= Phoebus Film =

German film company

Phoebus Film or Phoebus-Film was a German film production and distribution company active during the silent era. It was one of the medium-sized firms established during the early boom years of the Weimar Republic. It had a distribution agreement with the American studio MGM.

In 1927 the studio became involved in major controversy during the Lohmann Affair, when it emerged that the company had secretly been granted a large sum from the German Navy Department geared toward military propaganda and support of rearmament at a time when this was forbidden by the Treaty of Versailles. The ensuing scandal led to a political crisis in the Weimar Republic and the resignation of Otto Gessler as Defence Minister.

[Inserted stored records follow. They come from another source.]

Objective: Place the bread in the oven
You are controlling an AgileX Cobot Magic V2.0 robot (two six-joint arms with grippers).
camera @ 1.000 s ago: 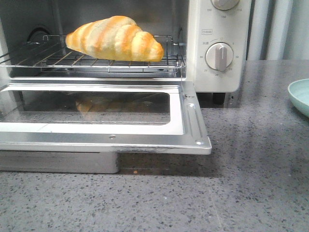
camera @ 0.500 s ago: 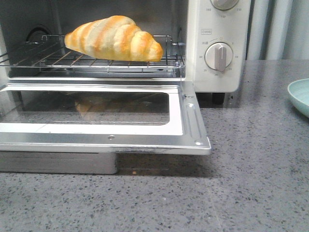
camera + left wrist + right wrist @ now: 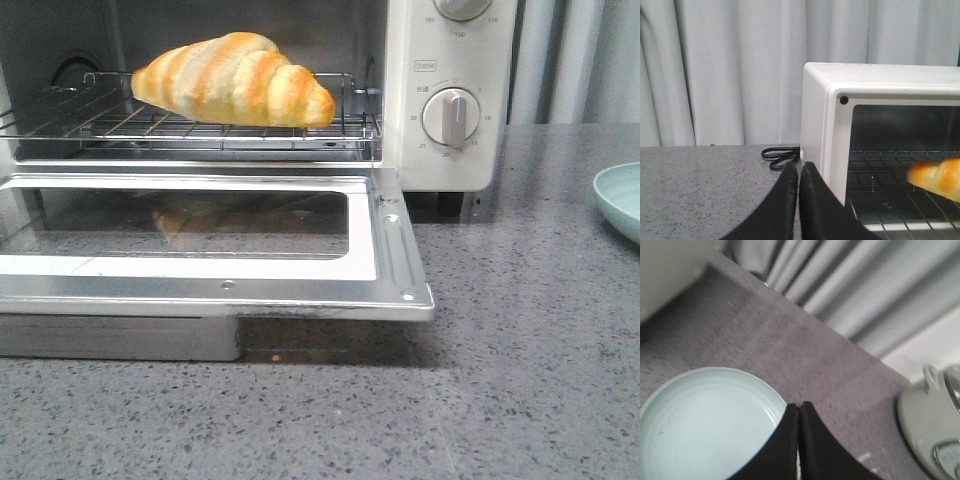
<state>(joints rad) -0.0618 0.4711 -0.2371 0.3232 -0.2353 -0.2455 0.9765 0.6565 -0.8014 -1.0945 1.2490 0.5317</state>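
On the speckled grey counter, the drop-down glass door of the cream-white oven lies fully open and level, leaving the way to the wire rack clear. Behind it, one bread, a golden, cream-striped roll, rests lengthwise across the front of the rack, inside the cavity, so the placing itself appears done and only the door seems left to close. Neither arm shows in the front view: the left end effector, fingers pressed together and holding nothing, hangs beside the oven's left wall, while the right end effector, likewise closed and empty, hovers over the single pale green plate off to the right. Two dials face forward; one black cord trails behind the oven.
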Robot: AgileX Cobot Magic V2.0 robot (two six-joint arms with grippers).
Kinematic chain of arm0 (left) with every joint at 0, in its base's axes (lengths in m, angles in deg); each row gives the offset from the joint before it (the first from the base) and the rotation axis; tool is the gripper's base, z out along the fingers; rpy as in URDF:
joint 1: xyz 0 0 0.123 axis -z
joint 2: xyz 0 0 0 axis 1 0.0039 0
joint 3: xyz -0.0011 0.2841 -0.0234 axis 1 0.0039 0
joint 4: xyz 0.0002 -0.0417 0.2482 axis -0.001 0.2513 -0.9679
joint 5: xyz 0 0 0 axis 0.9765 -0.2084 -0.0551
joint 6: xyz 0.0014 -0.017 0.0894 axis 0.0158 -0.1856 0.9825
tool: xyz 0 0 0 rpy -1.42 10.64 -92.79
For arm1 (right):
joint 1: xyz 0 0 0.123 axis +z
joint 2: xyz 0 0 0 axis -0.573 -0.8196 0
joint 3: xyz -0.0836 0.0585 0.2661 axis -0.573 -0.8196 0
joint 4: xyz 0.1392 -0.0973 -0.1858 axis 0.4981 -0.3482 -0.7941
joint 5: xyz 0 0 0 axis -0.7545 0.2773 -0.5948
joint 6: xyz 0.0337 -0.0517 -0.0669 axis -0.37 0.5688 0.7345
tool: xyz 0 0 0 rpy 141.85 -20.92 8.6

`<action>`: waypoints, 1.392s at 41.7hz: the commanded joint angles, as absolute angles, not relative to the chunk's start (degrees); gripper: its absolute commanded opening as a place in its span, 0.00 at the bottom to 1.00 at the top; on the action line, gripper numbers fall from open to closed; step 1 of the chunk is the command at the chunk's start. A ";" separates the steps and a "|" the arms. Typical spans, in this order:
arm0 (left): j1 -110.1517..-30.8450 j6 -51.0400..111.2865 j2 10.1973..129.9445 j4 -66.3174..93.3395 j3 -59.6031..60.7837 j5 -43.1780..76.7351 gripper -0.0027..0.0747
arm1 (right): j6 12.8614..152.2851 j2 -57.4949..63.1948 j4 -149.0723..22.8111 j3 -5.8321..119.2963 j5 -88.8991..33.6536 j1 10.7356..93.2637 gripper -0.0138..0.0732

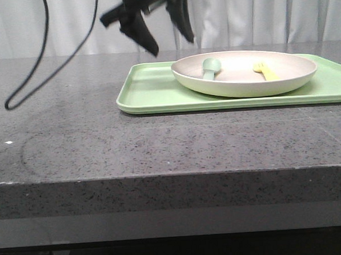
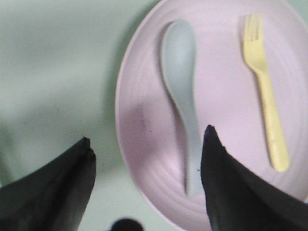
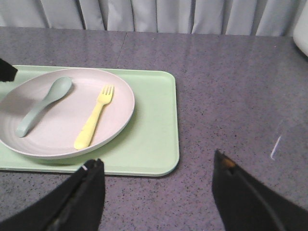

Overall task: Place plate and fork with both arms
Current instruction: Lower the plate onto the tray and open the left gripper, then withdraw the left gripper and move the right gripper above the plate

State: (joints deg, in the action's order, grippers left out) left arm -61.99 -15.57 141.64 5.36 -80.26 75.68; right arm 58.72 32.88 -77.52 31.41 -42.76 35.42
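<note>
The cream-white plate (image 1: 245, 81) sits on the light-green tray (image 1: 151, 88). On it lie the pale-yellow fork (image 1: 265, 71) and a grey-green spoon (image 1: 210, 67). My left gripper (image 1: 168, 30) hangs open above the plate's left rim; in the left wrist view (image 2: 147, 144) its jaws stand astride the plate's rim (image 2: 126, 144) and the spoon's handle (image 2: 190, 130), with the fork (image 2: 267, 103) beside them. My right gripper (image 3: 156, 168) is open over bare table in front of the tray (image 3: 151, 120); it does not show in the front view. The right wrist view shows the plate (image 3: 120, 96) and the fork (image 3: 94, 120).
A black cable (image 1: 40, 51) hangs down at the left and loops onto the grey stone table (image 1: 160, 145). White curtains close the back. The table's front edge runs across the front view. A white object (image 3: 302, 29) shows at the right wrist view's edge.
</note>
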 commanded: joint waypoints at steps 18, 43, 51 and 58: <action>-61.69 -2.67 119.55 6.82 -69.34 75.33 0.63 | 58.80 32.27 -78.17 33.44 -38.20 35.36 0.74; -72.27 15.95 84.18 12.85 -16.21 58.03 0.63 | 58.80 31.81 -77.37 32.91 -37.73 35.36 0.74; -72.41 19.00 73.28 13.10 -2.29 56.54 0.63 | 58.80 28.17 -75.25 34.18 -40.23 35.36 0.74; -72.41 19.00 66.13 12.90 4.62 54.73 0.63 | 61.88 20.12 -70.18 39.84 -48.67 35.36 0.74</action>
State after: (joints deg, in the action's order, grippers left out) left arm -72.14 18.58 69.80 10.82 3.78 58.85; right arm 59.42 23.84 -72.41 35.24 -48.75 35.42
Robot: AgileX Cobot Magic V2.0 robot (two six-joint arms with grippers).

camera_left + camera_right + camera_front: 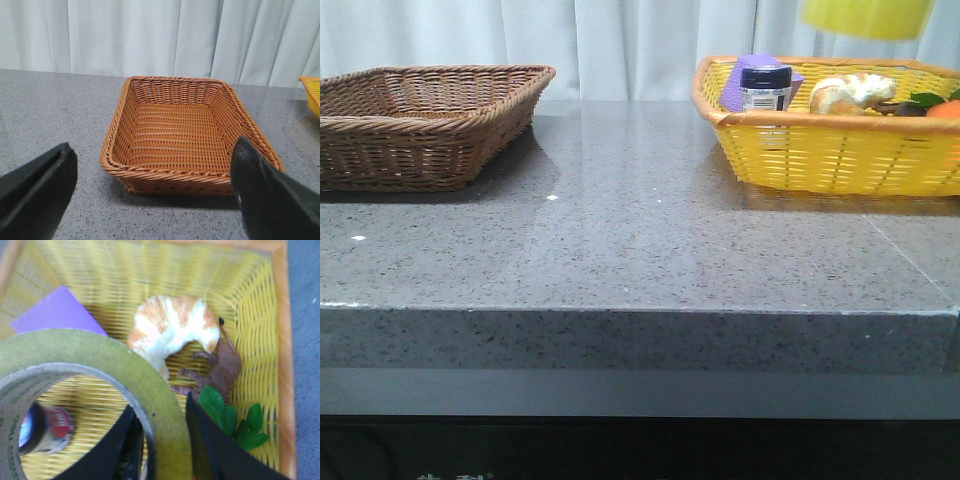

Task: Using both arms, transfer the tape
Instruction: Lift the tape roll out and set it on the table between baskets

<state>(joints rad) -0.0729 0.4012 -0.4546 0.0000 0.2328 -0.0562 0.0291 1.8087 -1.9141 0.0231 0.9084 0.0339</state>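
Observation:
My right gripper (165, 440) is shut on the tape (125, 375), a wide yellow roll with a white core and green lettering; one finger is inside the core, the other outside the wall. It hangs above the yellow basket (280, 340). In the front view only the roll's lower edge (868, 16) shows at the top right, above the yellow basket (840, 155); the right gripper itself is out of that view. My left gripper (150, 200) is open and empty, just short of the brown wicker basket (182, 132), which is empty and also shows in the front view (425, 125).
The yellow basket holds a black-capped jar (765, 88), a purple card (57, 312), a croissant (172, 332), a brown piece (225, 365), green leaves (235, 420) and an orange (945, 110). Grey stone tabletop (620, 240) lies between the baskets. White curtain behind.

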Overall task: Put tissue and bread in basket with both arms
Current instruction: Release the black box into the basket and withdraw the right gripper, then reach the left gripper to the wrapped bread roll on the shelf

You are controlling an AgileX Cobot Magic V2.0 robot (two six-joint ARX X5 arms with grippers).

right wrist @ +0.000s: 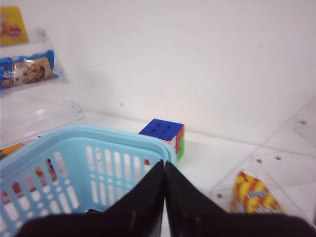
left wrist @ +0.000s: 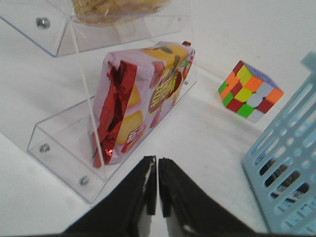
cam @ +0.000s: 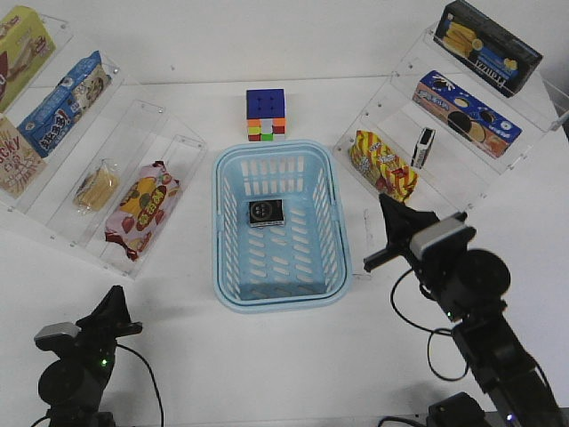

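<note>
nearest to us in the front view sits the left gripper (cam: 114, 307), low at the table's near left corner; in the left wrist view its fingers (left wrist: 148, 190) are pressed together with nothing between them. the right gripper (cam: 384, 233) hangs just off the right rim of the basket (cam: 342, 233), and in the right wrist view we see its fingers (right wrist: 153, 192) closed on each other, empty too.

the basket is light blue with slotted walls and rounded corners, and its long axis runs away from us, near to far. the tissue (cam: 266, 213) lies flat on the basket floor, a little toward the far half. it is a small black pack with pale edges and a pale round mark on its face; it is close to square, its slightly longer side lying across the basket, left to right.

to the left, on the clear stepped rack (cam: 169, 147), the bread (cam: 96, 189) lies in its own channel, a golden-brown loaf in clear wrap with its long axis running diagonally, near-left to far-right. just beside it, one channel closer to the basket, is the red-pink packet (cam: 142, 209). beyond the basket's far rim stands the colourful cube (cam: 266, 114).
</note>
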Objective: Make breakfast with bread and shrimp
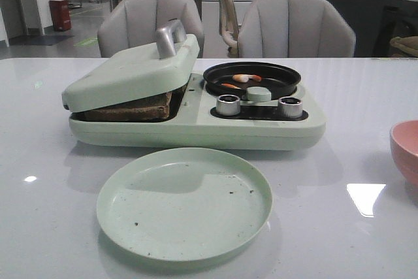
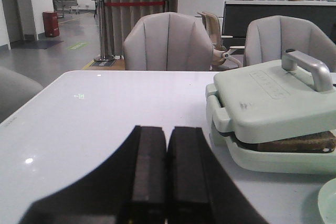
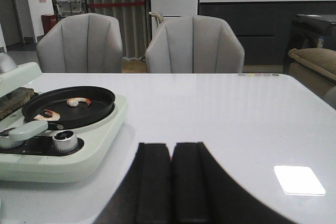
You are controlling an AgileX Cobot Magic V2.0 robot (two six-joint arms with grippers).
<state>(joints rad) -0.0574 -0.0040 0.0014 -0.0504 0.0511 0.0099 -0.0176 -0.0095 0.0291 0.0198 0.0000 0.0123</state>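
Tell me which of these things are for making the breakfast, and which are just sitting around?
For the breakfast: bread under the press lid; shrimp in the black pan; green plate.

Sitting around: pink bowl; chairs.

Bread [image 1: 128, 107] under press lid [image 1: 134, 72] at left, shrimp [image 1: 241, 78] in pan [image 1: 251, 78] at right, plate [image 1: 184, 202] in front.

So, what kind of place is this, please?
Probably a showroom or lab set up as a dining room. A white table holds a breakfast maker, padded chairs stand behind it, and a barrier post with red tape marks an open hall.
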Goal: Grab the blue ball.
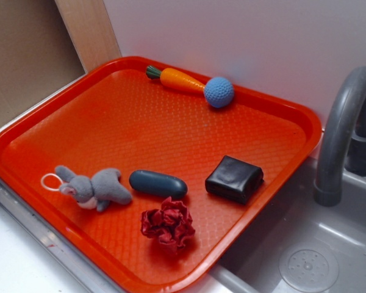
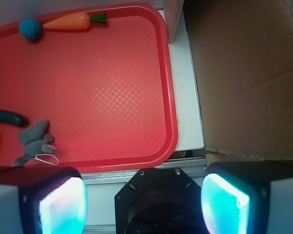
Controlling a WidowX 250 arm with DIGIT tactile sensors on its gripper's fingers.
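Note:
The blue ball [image 1: 219,92] is small, round, light blue and dimpled. It rests at the far edge of the orange tray [image 1: 61,128], touching the tip of a toy carrot [image 1: 177,79]. From the wrist view the blue ball [image 2: 30,28] shows in the tray's top left corner, far from my gripper [image 2: 144,204]. My gripper hangs high over the tray's near rim [image 2: 136,163] and the white ledge, open, its glowing pads [image 2: 63,204] wide apart with nothing between them. The exterior view does not show the gripper.
On the tray also lie a grey plush rabbit [image 1: 91,188], a dark blue-grey capsule [image 1: 158,183], a black block [image 1: 234,178] and a crumpled red wad [image 1: 168,223]. A grey sink [image 1: 305,244] with a faucet [image 1: 348,122] adjoins the tray on the right. Cardboard [image 2: 244,73] lies beside it.

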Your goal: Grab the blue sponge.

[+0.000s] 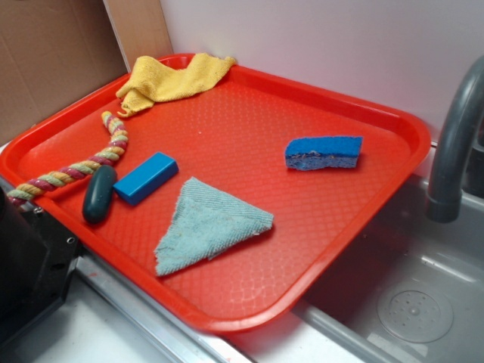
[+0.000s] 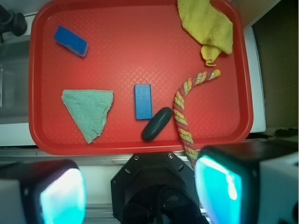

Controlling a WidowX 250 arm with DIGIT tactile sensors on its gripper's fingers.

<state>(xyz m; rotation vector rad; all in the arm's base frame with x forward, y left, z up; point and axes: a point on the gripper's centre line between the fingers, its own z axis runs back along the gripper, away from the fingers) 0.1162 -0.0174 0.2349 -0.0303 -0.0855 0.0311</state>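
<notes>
The blue sponge (image 1: 324,152) lies on the right side of the red tray (image 1: 227,318), its purplish-grey scouring layer facing down. In the wrist view the blue sponge (image 2: 70,41) sits at the tray's top left, far from my gripper (image 2: 140,193). My gripper hangs high above the counter off the near edge of the tray (image 2: 140,144), open, its two teal pads (image 2: 63,196) wide apart with nothing between them. In the exterior view only a black part of the arm shows at the lower left; the gripper itself is out of frame.
On the tray also lie a smooth blue block (image 2: 143,101), a dark green oval piece (image 2: 157,124), a light blue-grey cloth (image 2: 89,112), a coloured rope (image 2: 184,116) and a yellow towel (image 2: 205,25). A sink with a grey faucet (image 1: 454,144) lies beyond the sponge's side.
</notes>
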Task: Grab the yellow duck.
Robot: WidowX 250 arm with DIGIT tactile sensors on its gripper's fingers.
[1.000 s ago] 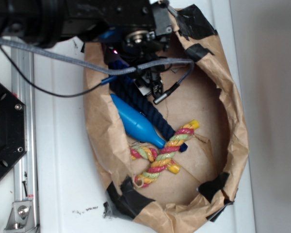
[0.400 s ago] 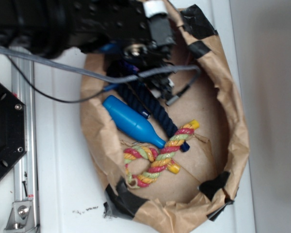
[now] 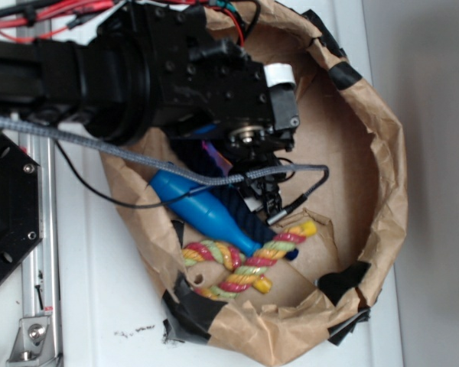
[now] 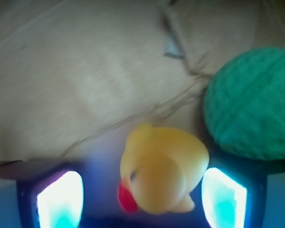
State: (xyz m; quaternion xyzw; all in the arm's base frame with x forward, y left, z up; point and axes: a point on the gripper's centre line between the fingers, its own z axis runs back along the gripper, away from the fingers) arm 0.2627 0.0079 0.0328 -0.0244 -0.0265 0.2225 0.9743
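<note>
The two fingers (image 4: 59,199) stand spread apart at the bottom corners of the wrist view, glowing pale blue-white, and the small smooth yellow rubber duck (image 4: 161,173) sits in the gap between them. It lies nearer the finger on the picture's right, its red beak turned toward the bottom edge. Whether either finger touches it cannot be told. The black gripper (image 4: 142,202) is thus open around the duck, not pinching it.

Only the wrist view shows the duck. It also shows a round green knitted ball (image 4: 251,102) just beside the duck, toward the picture's upper right, on the creased brown paper floor (image 4: 85,80).

The exterior view shows neither duck nor ball; the black robot arm (image 3: 176,73) covers that part. It shows instead the whole brown paper bag with rolled-down rim (image 3: 386,191), patched with black tape, lying on a white table (image 3: 99,306). Inside it, toward the bag's lower-left edge, lie a blue plastic bottle-shaped toy (image 3: 199,210), a dark navy rope (image 3: 241,214) and a red-green-yellow twisted rope toy (image 3: 245,264) with yellow ends. The gripper (image 3: 271,199) hangs just above these.

No writing can be read.
</note>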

The company went bankrupt in the wake of the scandal. In 1928 the Munich-based Bavaria Film bought up the remaining assets of the company Its former production chief Ernst Hugo Correll was appointed as the new head of Germany's largest company UFA.

==Bibliography==
- Hardt, Ursula. From Caligari to California: Erich Pommer's life in the International Film Wars. Berghahn Books, 1996.
- Kreimeier, Klaus. The Ufa Story: A History of Germany's Greatest Film Company, 1918-1945. University of California Press, 1999.
- Petley, Julian. Capital and Culture: German Cinema, 1933–45. British Film Institute, 1979.